Each day I pray for the souls who may be in Purgatory (specific family members, friends and prayer requests) and also for those who have no one else to pray for them. I think that there must be a lot of souls there who have been forgotten by their families, or who may not have any loved ones or friends left to pray for them.

Or, perhaps, they don’t believe in Purgatory in the first place.

Matthew tells us that whoever “speaks against the Holy Spirit will not be forgiven, either in this age or in the age to come” (12:32). This would seem to indicate that there is some sort of “forgiveness” or “second chance” after death, but we know that once we die we cannot change our lives (repent).

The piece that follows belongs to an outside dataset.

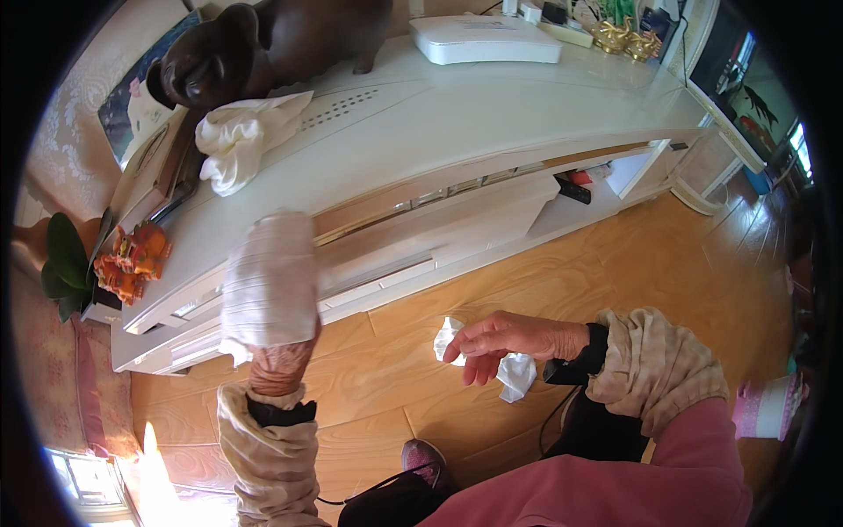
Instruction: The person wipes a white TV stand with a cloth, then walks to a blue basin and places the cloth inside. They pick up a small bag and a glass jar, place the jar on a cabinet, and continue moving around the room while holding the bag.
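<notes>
White cloth or soft paper covers my left hand (pixel 275 329) from the knuckles to the fingertips. This white covering (pixel 270 280) is at the front edge of a long white cabinet (pixel 395 125); whether it touches the cabinet is unclear, and the fingers beneath are hidden. My right hand (pixel 504 342) hangs above the wood floor with bent fingers somewhat apart, holding nothing. Below it, one crumpled white tissue (pixel 449 336) shows beyond the fingertips and another tissue (pixel 517 377) beside the palm. A bunched cream cloth (pixel 240 138) lies on the cabinet top.
On the cabinet stand a dark elephant figure (pixel 263 53), a white router-like box (pixel 486 39), gold ornaments (pixel 622 38) and orange figurines (pixel 135 257). An open compartment holds a black remote control (pixel 573 190). A thin black cable (pixel 369 487) runs near my shoe (pixel 423 459).
</notes>
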Tool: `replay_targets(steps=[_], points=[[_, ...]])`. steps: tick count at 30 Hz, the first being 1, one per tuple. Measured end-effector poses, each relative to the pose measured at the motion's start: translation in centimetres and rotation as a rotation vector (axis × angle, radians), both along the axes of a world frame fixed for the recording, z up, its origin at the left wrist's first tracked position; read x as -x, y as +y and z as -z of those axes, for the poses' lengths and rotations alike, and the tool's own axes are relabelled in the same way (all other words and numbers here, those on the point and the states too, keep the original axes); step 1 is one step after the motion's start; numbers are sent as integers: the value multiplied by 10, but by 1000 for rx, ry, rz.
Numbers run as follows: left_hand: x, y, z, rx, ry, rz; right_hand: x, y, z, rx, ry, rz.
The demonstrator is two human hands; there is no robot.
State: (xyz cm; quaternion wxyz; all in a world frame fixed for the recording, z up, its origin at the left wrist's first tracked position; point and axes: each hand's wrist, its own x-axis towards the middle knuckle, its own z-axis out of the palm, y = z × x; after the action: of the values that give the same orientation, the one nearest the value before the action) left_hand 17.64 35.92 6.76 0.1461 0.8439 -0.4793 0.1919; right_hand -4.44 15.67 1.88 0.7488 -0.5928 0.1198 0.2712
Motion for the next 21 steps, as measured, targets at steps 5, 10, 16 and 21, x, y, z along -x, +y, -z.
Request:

So what is this “forgiveness” in the next life? It’s not so much “forgiveness” as it is a purification. In 1 Cor, Paul tells us that if someone “builds on the  foundation of Christ using gold, silver, precious stones, wood, hay or straw, the work of each will come to light, for the Day will disclose it. It will be revealed with fire and the fire will test the quality of each one’s work. If the work stands that someone built upon the foundation, that person will receive a wage. But if someone’s work is burned up, that one will suffer loss; the person will be saved, but only as through fire” (1Cor 3:12 – 15). The wood, hay and straw are burned away, leaving only the gold, silver and precious stones, purified.


The Book of Revelation tells us that “nothing unclean will enter Heaven” (Rev 21:27) and Hebrews tells us of “the spirits of the just made perfect” (Heb 12:23). Heaven and imperfection are not compatible. God and imperfection are not compatible. Purgatory is a place of purification which enables a soul to become perfected and, therefore, enabled to become “a partaker of the divine nature” (2 Peter 1:4).

While there may be people who, when their time on Earth is over, go straight to Heaven, I suspect that many, if not most, of us stop over in Purgatory on the way. I think that very few of us die in a state of perfection and, therefor, require some “cleanup” before we can enter through the pearly gates.

Of course, there is no way to know the state of a person’s soul when they die (or at any other time), but I believe that it is an act of charity (love) and hope to pray for the repose of their soul. A soul cannot pray for itself after death, but we can pray for them. And we can offer our own suffering as a prayer for them (and each other) (see Colossians 1:24).

And we should, particularly for those for whom no one else is praying.